The nature of the anonymous email and text message collection from 6 Music meant that no participant demographics were available. However, figures on general audience characteristics are available from Radio Joint Audience Research (RAJAR 2 ), which is the official body in charge of measuring radio audiences in the UK. According to RAJAR, the average 6 Music listener is 38 years old, with 54% of listeners aged between 25 and 44 years: 68% of 6 Music listeners are male and 78% fall within occupation social grades ABC1, 3 which includes the 55% of the population that work in managerial, professional, administrative and clerical roles.
The second corpus (“Survey”) came from an online questionnaire specifically designed for this research project (http://earwomery.com). The questionnaire sought basic demographic information (age, gender, level of education and musical experience; see Appendix 2) and included an optional request for information about a “recent earworm episode” (see Appendix 3). The survey was promoted through various outlets and by a variety of methods including live radio programmes and online features (including websites and blogs) across the BBC network, as well as radio networks in the USA and Australia, emails to university departments in the UK, USA, Europe and Australia, promotion across Facebook, Twitter and other social media sites, and through leafleting in London, York and Birmingham.
The online survey was completed by 1308 individuals between May and September 2010, of which 271 reports were analysed for the present study, where individuals had completed the “recent earworm” page and provided information about the circumstances of the INMI episode. Within the 271 participants, 117 were male and 152 were female (2 undisclosed), and the average age was 36.30 years (SD: 12.13, range: 16–70, mode: 28).

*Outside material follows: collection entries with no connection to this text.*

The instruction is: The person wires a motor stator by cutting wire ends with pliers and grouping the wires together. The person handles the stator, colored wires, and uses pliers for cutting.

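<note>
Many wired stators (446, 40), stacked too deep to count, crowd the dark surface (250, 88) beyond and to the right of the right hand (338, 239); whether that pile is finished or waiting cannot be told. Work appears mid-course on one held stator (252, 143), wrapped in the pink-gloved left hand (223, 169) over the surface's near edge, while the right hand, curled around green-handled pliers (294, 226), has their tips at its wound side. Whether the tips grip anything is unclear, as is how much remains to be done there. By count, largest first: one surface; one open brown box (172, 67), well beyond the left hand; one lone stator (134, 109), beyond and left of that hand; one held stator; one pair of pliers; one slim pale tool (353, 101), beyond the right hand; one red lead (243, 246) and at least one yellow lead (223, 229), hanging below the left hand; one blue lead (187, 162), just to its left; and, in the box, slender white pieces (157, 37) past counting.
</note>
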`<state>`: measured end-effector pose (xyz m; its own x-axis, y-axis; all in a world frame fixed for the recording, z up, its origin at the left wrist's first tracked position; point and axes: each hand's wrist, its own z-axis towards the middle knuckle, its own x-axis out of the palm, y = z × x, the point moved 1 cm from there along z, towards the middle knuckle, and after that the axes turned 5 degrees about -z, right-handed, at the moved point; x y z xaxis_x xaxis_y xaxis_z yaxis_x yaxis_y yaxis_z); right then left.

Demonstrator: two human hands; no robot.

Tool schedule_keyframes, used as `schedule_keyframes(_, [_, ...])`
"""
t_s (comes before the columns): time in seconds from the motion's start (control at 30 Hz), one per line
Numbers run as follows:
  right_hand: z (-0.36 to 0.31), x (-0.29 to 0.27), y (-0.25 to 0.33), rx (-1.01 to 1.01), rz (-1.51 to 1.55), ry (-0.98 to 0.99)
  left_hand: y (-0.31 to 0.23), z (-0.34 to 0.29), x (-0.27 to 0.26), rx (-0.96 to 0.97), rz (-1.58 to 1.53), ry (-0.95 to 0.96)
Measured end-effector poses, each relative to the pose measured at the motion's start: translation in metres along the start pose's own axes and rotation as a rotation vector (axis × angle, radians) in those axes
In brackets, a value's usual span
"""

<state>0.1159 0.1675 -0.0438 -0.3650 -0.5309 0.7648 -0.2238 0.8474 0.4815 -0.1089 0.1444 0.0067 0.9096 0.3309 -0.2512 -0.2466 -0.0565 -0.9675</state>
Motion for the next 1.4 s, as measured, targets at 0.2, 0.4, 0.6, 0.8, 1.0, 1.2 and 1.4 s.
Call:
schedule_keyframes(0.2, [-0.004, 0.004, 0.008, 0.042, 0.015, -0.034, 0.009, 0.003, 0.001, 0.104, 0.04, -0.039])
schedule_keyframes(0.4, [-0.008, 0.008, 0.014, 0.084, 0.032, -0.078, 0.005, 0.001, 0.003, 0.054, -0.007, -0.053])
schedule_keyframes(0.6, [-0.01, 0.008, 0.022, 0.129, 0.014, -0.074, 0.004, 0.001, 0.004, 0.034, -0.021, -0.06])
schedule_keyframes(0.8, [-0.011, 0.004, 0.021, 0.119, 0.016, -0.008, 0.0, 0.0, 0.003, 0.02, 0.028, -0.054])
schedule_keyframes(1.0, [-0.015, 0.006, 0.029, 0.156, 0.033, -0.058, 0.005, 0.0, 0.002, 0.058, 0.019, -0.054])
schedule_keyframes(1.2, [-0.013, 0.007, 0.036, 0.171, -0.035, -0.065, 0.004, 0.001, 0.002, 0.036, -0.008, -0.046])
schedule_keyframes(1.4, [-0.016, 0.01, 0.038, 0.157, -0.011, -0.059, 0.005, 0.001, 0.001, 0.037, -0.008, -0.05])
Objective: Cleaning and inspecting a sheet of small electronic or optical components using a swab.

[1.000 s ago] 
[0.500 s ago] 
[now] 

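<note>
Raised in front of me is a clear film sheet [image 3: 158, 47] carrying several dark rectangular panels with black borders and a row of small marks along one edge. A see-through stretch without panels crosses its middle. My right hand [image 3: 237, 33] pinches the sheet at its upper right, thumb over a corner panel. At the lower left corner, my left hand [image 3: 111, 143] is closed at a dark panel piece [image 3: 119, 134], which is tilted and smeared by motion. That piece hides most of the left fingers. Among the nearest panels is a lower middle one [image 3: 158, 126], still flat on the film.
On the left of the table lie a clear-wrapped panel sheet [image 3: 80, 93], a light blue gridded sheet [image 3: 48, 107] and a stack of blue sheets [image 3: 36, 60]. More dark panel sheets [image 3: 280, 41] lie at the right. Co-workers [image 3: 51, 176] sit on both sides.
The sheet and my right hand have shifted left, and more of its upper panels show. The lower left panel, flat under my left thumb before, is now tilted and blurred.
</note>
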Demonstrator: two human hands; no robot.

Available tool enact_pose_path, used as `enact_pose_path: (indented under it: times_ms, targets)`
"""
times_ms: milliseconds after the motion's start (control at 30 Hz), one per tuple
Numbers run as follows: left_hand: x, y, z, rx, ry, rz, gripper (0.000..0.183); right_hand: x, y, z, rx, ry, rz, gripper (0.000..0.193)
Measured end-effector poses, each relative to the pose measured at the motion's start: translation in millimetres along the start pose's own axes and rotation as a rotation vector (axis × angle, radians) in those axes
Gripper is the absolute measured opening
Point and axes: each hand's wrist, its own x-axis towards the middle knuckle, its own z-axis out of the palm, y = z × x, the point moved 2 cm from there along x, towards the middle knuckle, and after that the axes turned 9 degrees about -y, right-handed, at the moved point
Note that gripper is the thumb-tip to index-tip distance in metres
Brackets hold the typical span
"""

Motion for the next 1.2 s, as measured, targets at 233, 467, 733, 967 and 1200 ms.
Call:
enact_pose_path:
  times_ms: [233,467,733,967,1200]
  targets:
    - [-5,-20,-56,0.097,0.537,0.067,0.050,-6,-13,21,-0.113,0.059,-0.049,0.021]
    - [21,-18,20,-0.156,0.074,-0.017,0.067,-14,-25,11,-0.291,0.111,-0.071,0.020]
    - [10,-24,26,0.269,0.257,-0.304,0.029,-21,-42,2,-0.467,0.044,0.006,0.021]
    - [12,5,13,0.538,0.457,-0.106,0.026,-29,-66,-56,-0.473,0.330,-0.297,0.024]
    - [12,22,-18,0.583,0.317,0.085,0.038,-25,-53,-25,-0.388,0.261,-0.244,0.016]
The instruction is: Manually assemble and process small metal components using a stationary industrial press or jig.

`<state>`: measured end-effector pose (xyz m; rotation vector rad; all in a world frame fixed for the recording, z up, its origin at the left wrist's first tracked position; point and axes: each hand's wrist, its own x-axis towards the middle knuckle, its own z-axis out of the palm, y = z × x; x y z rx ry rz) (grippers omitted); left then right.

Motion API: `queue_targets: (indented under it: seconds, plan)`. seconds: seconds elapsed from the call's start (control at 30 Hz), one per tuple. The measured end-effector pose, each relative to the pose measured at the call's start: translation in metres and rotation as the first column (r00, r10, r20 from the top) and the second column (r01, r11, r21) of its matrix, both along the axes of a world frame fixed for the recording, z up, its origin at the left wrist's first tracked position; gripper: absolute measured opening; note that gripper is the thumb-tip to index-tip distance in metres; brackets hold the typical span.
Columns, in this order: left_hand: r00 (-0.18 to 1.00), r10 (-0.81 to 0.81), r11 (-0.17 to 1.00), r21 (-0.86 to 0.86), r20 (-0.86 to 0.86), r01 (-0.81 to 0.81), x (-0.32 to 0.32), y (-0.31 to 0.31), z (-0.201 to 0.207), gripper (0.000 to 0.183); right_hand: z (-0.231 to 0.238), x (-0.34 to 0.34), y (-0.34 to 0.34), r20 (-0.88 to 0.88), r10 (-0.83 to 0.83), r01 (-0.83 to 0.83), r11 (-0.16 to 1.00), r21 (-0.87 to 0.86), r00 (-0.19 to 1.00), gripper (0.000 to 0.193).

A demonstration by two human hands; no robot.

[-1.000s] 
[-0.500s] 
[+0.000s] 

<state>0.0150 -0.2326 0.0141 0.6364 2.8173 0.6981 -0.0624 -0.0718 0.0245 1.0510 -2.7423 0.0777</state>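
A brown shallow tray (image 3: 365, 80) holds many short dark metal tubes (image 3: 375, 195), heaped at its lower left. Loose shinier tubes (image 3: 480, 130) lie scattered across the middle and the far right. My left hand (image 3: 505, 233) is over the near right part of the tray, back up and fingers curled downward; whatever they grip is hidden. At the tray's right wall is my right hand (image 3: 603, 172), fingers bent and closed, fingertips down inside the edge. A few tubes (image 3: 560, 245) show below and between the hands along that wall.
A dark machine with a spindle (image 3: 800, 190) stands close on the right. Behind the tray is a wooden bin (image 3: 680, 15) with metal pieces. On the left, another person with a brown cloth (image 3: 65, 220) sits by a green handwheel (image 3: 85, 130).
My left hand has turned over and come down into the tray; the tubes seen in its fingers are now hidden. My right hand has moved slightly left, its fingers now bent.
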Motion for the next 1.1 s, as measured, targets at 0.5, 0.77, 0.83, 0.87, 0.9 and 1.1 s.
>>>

In terms of education, 14 participants had completed secondary school, 51 had completed qualification post-secondary school, 112 had completed an undergraduate degree, and 94 had completed postgraduate education. In total, 238 (87.82%) people reported that they play or had played a musical instrument. The average age for starting to play an instrument was 8.98 years and the average length of time engaged in sustained musical activity was 11.20 years. Figure 1 shows the distribution of different categories of self-defined musicianship. Figures 2 and 3 relate only to those who identified themselves as musicians (from amateur to profession) and show, respectively, the amount of time individuals spent practising during their time of self-defined “sustained activity” and the amount of time currently spent practising an instrument (or voice).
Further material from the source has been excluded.